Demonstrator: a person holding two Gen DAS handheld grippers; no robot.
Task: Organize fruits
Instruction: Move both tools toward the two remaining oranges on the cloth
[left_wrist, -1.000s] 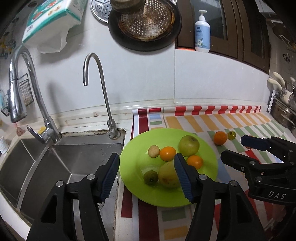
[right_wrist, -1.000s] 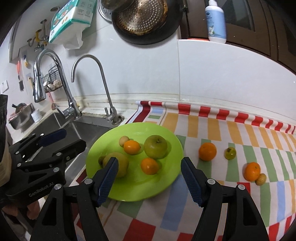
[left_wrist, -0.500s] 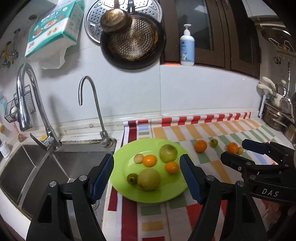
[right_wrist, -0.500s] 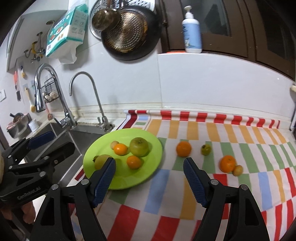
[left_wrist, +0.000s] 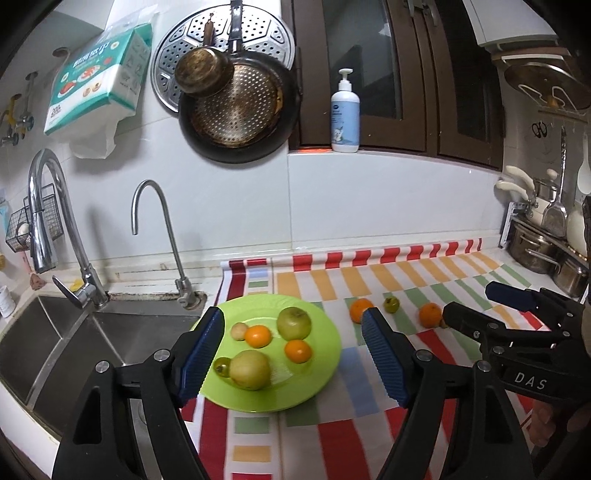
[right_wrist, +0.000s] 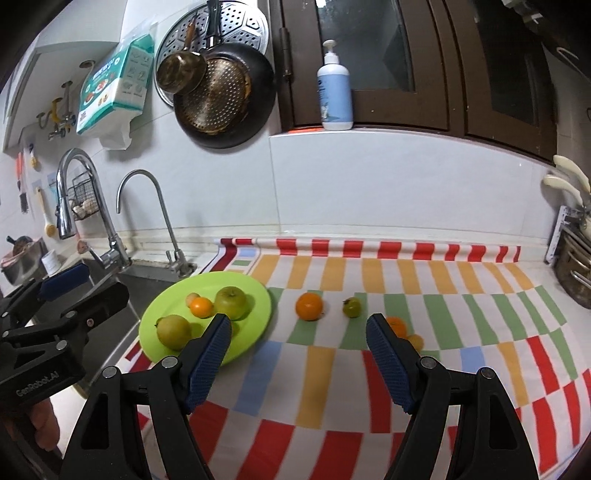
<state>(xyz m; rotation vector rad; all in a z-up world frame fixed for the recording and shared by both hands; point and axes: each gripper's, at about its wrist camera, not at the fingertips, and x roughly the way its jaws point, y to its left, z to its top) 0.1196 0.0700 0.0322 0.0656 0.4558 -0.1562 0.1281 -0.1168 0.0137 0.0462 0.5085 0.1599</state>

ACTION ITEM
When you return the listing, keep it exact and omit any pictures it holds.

ANSWER TO THIS PROBLEM
Demonstrator: a person holding two Gen DAS handheld grippers; no robot.
Task: Organize fruits
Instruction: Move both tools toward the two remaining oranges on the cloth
[left_wrist, -1.000s] 
[right_wrist, -1.000s] 
[left_wrist, -0.500s] 
[right_wrist, -0.500s] 
[left_wrist, +0.000s] 
[right_wrist, +0.000s] 
<state>(xyz m; rotation vector rad; all in a z-up world frame fixed for the recording and shared by both hands; point and axes: each gripper's, at about its wrist camera, not at the fingertips, and x roughly the way its jaws point, y to its left, z to its top) 0.1196 0.0700 0.0322 0.0656 0.4558 -0.1562 0.1281 -0.1168 0.0137 0.0462 0.5085 0.1599</state>

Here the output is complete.